“Red Teaming Language Models to Reduce Harms: Methods, Scaling Behaviors, and Lessons Learned”, Deep Ganguli, Liane Lovitt, Jackson Kernion, Amanda Askell, Yuntao Bai, Saurav Kadavath, Ben Mann, Ethan Perez, Nicholas Schiefer, Kamal Ndousse, Andy L. Jones, Samuel R. Bowman, Anna Chen, Tom Conerly, Nova DasSarma, Dawn Drain, Nelson Elhage, Sheer El-Showk, Stanislav Fort, Zac Hatfield Dodds, Tom Henighan, Danny Hernandez, Tristan Hume, Josh Jacobson, Scott Johnston, Shauna Kravec, Catherine Olsson, Sam Ringer, Eli Tran-Johnson, Dario Amodei, Tom Brown, Nicholas Joseph, Sam McCandlish, Chris Olah, Jared Kaplan, Jack Clark2022-08-25 (, , , , , )⁠:

We describe our early efforts to red team language models in order to simultaneously discover, measure, and attempt to reduce their potentially harmful outputs.

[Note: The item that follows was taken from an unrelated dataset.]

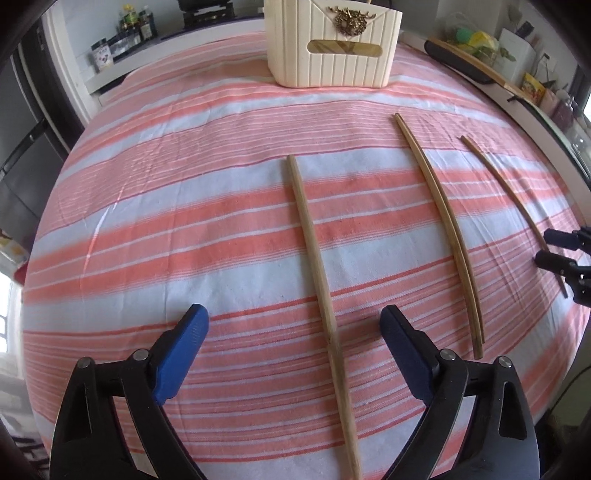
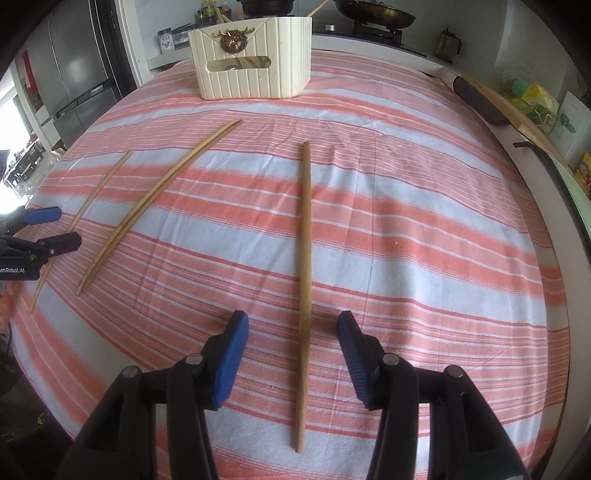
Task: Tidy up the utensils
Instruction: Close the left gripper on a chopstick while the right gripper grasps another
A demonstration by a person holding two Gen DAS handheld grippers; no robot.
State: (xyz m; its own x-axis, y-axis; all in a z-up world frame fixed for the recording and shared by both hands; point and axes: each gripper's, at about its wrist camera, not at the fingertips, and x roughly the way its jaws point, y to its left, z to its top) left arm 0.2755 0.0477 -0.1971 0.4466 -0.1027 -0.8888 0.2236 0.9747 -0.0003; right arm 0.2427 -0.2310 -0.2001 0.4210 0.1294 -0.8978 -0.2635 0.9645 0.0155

We make 3 main contributions:

  1. we investigate scaling behaviors for red teaming across 3 model sizes (2.7b, 13b, and 52b parameters) and 4 model types: a plain language model (LM); an LM prompted to be helpful, honest, and harmless [Askell et al 2021]; an LM with rejection sampling; and a model trained to be helpful and harmless using reinforcement learning from human feedback (RLHF) [Bai et al 2022]. We find that the RLHF models are increasingly difficult to red team as they scale, and we find a flat trend with scale for the other model types.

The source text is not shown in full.